Memory clinic waiting times are at a record high, increasing from 13 weeks in 2019 to 17.7 weeks in 2022. This backlog is partially due to COVID-19 disruption. Staff are concerned that waiting times are resulting in missed diagnoses, particularly with early-onset memory loss, and that relatives of patients with challenging behaviours are not receiving adequate support. At the start of the pandemic, many Memory Service Assessments (MSAs) were done via teleconsultation to ensure patients could access services despite lockdowns. Telemedicine has continued to be used for MSAs and is a strategy proposed to tackle waiting times. This literature review explores whether using telemedicine for MSAs is evidence-based.

A search using the MEDLINE database was conducted, using the terms ‘dementia’, plus ‘telemedicine’, ‘video calls’, and ‘telephone calls’. This identified one relevant systematic review and one clinical trial. The identified evidence was insufficient for a systematic review. A google search carried out with the same terms, identified a variety of non-academic papers: NHS Audits, Quality Improvement Projects, Clinical Network publications, and one governmental publication.

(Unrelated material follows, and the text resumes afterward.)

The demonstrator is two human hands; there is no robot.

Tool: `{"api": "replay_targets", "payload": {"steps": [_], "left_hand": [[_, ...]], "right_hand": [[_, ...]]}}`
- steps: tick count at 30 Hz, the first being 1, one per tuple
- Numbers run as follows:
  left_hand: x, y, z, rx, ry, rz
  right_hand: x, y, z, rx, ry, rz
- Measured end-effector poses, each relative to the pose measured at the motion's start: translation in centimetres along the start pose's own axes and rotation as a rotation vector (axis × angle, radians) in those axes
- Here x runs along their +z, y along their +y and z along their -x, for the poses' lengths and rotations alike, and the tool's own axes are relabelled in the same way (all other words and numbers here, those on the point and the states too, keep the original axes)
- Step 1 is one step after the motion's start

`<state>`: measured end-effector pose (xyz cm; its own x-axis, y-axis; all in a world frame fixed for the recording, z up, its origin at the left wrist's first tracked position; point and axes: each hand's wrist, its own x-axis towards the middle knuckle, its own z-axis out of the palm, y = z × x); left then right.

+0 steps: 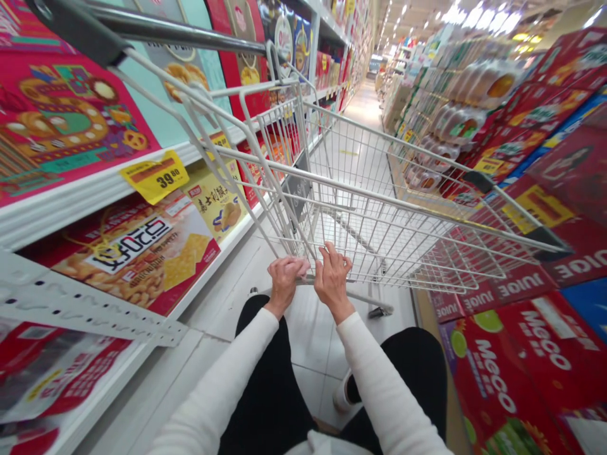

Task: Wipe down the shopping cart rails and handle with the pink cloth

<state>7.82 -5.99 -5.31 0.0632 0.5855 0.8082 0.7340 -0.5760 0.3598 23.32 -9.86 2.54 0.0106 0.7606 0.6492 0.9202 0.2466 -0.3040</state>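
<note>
A grey wire shopping cart (379,205) stands in front of me, with its dark handle at upper left. My left hand (286,278) is at the low end of the cart, its fingers curled in against the lower frame; what lies under the fingertips is partly hidden. Beside it, my right hand (334,278) is held up at the cart's lower wires, fingers apart and slightly bent, with nothing visible in them. A narrow gap separates the two hands. The cart's basket shows only bare wire and a dark sign panel (297,189).
Shelves (71,218) with boxed biscuits (137,249) and a yellow price tag (156,175) line the left. Stacked red drink cartons (516,360) rise close on the right. A caster wheel (379,311) rests on the tiled floor (213,328). The aisle runs on ahead.
</note>
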Motion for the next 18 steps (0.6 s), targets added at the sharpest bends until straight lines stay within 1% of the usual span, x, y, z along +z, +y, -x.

Telemedicine was reported to reduce waiting lists. Appointments could be organised quickly, without infection risk, and without requiring transportation. At-home telemedicine consultations were relaxing for some patients and reduced demand for home visits. However, clinicians reported that some environments were cluttered and noisy, impacting the MSA.

Patients struggled with the complex telemedicine technology; carers were required to facilitate the calls, which increased the risk of an inaccurate assessment. Patients with sensory impairments disliked telemedicine, and clinicians struggled to distinguish between cognitive impairment and poor hearing. Financial inequalities at times prevented telemedicine. Some relatives felt that patients would mask their memory symptoms in teleconsultations, and not speak openly about their concerns. Clinicians felt adequate safeguarding assessments were not possible over teleconsultation. There was no inclusion of the long-term impact of these assessments. No distinction was made between dementia subtypes.

The National Audit of Dementia, RCPsych 2021, encourages the future use of telemedicine for MSAs. However, there is limited evidence to support its use. Telemedicine was essential during COVID-19 and may help reduce waiting times, but may also produce worse outcomes than face-to-face consultations. Only pilot studies without randomisation exist on the topic and none of these are UK based. Further research is required to produce NHS-specific data on the impact telemedicine has on: the quality of MSAs, the patients’, carers’, and clinicians’ experiences, and memory service waiting times.